O que se vê são inúmeros depoimentos de Leonardo Campos Alves, ex-porteiro do prédio em que o parelha Villela morava, e seu sobrinho, Paulo Cardoso Santana, presos uma vez que executores. E aí começam a surgir as irregularidades cometidas pela polícia. Há uma clara indução a que eles alterem seus depoimentos iniciais, de que foram ao apartamento para roubar, para a mudança de latrocínio para transgressão de encomenda, quando passam a incriminar Adriana.
“Havia uma percepção que Adriana Villela era a Suzane Richthofen de Brasília. Não é zero parecido. A Suzane é uma assassina confessa”, afirma Gabriel Tibaldo, repórter que conduziu a apuração com Turollo. “Eu tenho certeza de que o transgressão da 113 não teve tanta divulgação na prelo por desculpa das patacoadas que a polícia criou.”
E não foram poucas. A mais bizarra, que até serve uma vez que um refrigério cômico na narrativa obviamente pesada da série, é uma delegada que acreditou numa vidente que apontou a ela o endereço de três homens que teriam cometido os crimes. Em prova gravado em vídeo, a vidente diz que o parelha Villela está ao lado dela naquele momento.
As prisões foram efetuadas, e a delegada plantou uma prova na lar de um dos acusados. Depois eles foram liberados, e a delegada, afastada. O mais engraçado é que hoje a vidente tem uma empresa de caça-fantasmas, que usa um logo copiado dos “Ghostbusters” do cinema!

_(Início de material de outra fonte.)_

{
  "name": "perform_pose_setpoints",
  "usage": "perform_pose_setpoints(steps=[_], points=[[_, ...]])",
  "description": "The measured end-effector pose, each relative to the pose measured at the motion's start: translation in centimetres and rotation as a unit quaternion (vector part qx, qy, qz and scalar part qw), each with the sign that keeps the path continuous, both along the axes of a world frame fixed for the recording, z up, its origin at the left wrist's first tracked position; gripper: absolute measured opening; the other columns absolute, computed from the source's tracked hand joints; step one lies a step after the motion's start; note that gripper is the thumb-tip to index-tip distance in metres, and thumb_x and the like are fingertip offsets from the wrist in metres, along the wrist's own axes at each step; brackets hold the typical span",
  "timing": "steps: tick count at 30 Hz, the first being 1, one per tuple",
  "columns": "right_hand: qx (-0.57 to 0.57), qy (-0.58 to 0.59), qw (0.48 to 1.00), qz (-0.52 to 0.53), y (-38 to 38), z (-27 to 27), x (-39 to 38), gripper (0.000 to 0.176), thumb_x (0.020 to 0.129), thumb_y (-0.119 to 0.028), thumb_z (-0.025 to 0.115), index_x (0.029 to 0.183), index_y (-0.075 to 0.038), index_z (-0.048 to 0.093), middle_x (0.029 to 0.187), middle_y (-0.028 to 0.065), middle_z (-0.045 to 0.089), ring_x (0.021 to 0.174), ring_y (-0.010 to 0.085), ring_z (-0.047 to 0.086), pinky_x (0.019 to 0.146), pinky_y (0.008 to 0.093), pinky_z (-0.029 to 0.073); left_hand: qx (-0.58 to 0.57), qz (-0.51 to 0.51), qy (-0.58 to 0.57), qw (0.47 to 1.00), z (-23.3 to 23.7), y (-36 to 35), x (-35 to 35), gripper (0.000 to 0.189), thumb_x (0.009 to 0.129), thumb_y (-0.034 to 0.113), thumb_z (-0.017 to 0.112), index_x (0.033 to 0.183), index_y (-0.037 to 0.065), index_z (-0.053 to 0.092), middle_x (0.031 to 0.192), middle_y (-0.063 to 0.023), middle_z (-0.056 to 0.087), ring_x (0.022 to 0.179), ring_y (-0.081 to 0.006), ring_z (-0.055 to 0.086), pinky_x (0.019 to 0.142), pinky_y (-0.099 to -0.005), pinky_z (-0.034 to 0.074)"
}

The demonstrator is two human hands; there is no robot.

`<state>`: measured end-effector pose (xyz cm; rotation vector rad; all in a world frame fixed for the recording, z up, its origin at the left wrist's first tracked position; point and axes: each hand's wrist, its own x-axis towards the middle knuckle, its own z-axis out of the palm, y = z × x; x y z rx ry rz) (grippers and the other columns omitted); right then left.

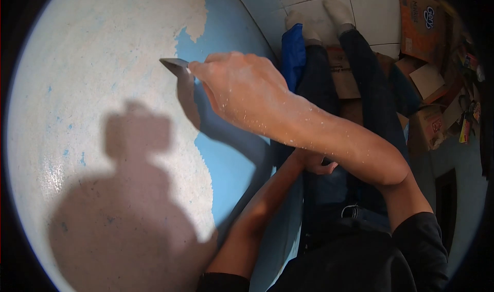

Mas existem muito mais peças bizarras no quebra-cabeça. Há um varão que escreve uma missiva contando que Adriana era a mandante do transgressão e esconde essa missiva dentro de um fosso numa herdade em Minas Gerais! E ele escreveu a denúncia a pedido de um procurador!
Em termos jurídicos, o mais inusitado —os verdadeiros executores foram descobertos por uma conversa informal dentro de uma prisão. E, quando isso aconteceu, Adriana já estava denunciada pelo Ministério Público uma vez que mandante do transgressão. “Eu pesquisei e não encontrei casos em que mandantes foram apanhados antes de quem executou”, diz Turollo. “A polícia sempre chega primeiro em quem cometeu o transgressão e a partir daí descobre o mandante.”
E, depois de falarem durante meses que cometeram os assassinatos em dupla, Leonardo e Paulo trouxeram para a investigação o camarada Francisco Mairlon. Segundo Leonardo, ele teria subido ao apartamento. Incluído na cena anos posteriormente o transgressão, seu nome não apareceu nas reportagens sobre o ocorrido. “Mairlon está recluso há 15 anos, esquecido. O foco é a Adriana. Ele não está no processo, não está nas matérias da prelo”, conta Tibaldo.
Em um vídeo que está na série, Paulo dá entrevista recente à ONG Innocence Project, na qual diz que Mairlon é puro e que sua incriminação foi forjada. A resguardo de Mairlon procura agora sua indulto. E Paulo também negou as acusações contra Adriana, que aguarda em liberdade o julgamento de seu recurso no Superior Tribunal de Justiça, marcado para 11 de março.